**PROBLEM DETAILS:** From the first line to the last, copy the data exactly.

»»

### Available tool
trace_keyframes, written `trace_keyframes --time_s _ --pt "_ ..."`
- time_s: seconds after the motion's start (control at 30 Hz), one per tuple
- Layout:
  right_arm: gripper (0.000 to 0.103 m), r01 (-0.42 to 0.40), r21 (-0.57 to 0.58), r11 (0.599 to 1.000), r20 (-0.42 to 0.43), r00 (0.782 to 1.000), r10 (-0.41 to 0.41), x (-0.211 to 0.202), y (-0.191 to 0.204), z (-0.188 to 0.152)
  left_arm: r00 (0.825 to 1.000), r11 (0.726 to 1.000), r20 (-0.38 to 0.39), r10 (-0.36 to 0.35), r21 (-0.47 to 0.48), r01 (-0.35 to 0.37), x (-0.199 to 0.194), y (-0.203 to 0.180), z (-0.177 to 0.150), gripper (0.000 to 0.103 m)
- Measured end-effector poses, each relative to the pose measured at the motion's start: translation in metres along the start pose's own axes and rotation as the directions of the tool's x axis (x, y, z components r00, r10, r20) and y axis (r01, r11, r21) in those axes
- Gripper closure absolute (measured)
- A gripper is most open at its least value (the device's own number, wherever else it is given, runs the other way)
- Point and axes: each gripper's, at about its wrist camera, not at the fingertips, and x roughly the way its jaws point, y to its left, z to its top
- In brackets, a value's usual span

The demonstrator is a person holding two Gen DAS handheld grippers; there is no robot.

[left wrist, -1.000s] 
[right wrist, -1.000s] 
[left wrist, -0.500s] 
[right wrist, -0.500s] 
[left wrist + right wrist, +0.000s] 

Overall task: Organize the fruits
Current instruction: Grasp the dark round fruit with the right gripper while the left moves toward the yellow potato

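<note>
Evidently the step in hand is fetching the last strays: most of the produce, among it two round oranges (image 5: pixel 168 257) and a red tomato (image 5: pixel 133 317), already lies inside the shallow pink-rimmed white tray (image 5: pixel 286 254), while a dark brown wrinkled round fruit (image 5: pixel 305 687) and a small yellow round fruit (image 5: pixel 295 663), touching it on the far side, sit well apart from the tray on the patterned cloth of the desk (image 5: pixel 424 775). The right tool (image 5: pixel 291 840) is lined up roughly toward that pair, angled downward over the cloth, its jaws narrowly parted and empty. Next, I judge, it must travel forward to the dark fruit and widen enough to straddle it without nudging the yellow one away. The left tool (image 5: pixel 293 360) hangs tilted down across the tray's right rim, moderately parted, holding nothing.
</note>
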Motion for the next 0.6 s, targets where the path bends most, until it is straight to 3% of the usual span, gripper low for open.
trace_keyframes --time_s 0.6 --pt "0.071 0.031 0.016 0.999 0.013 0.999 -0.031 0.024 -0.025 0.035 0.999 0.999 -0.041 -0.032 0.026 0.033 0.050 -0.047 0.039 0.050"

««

**SOLUTION TO THIS TASK:**
### Available tool
trace_keyframes, written `trace_keyframes --time_s _ --pt "_ ..."`
- time_s: seconds after the motion's start (control at 30 Hz), one per tuple
- Layout:
  right_arm: gripper (0.000 to 0.103 m), r01 (-0.42 to 0.40), r21 (-0.57 to 0.58), r11 (0.599 to 1.000), r20 (-0.42 to 0.43), r00 (0.782 to 1.000), r10 (-0.41 to 0.41), x (-0.211 to 0.202), y (-0.191 to 0.204), z (-0.188 to 0.152)
  left_arm: r00 (0.825 to 1.000), r11 (0.726 to 1.000), r20 (-0.38 to 0.39), r10 (-0.36 to 0.35), r21 (-0.47 to 0.48), r01 (-0.35 to 0.37), x (-0.199 to 0.194), y (-0.203 to 0.180), z (-0.177 to 0.150), gripper (0.000 to 0.103 m)
- Measured end-effector poses, each relative to the pose measured at the motion's start: translation in metres along the start pose's own axes and rotation as the directions of the tool's x axis (x, y, z components r00, r10, r20) and y axis (r01, r11, r21) in those axes
- Gripper closure absolute (measured)
- A gripper is most open at its least value (the device's own number, wherever else it is given, runs the other way)
- Point and axes: each gripper's, at about its wrist camera, not at the fingertips, and x roughly the way its jaws point, y to its left, z to its top
- In brackets, a value's usual span

The demonstrator is a person holding two Gen DAS handheld grippers; there is no robot.

[left wrist, -1.000s] 
[right wrist, -1.000s] 
[left wrist, -0.500s] 
[right wrist, -0.500s] 
[left wrist + right wrist, +0.000s] 

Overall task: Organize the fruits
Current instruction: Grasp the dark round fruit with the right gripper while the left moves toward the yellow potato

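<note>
Evidently the step in hand is fetching the last strays: most of the produce, among it two round oranges (image 5: pixel 168 257) and a red tomato (image 5: pixel 133 317), already lies inside the shallow pink-rimmed white tray (image 5: pixel 286 254), while a dark brown wrinkled round fruit (image 5: pixel 305 687) and a small yellow round fruit (image 5: pixel 295 663), touching it on the far side, sit well apart from the tray on the patterned cloth of the desk (image 5: pixel 424 775). The right tool (image 5: pixel 291 840) is lined up roughly toward that pair, angled downward over the cloth, its jaws narrowly parted and empty. Next, I judge, it must travel forward to the dark fruit and widen enough to straddle it without nudging the yellow one away. The left tool (image 5: pixel 293 360) hangs tilted down across the tray's right rim, moderately parted, holding nothing.
</note>
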Motion for the next 0.6 s, targets where the path bends most, until it is straight to 3% of the usual span, gripper low for open.
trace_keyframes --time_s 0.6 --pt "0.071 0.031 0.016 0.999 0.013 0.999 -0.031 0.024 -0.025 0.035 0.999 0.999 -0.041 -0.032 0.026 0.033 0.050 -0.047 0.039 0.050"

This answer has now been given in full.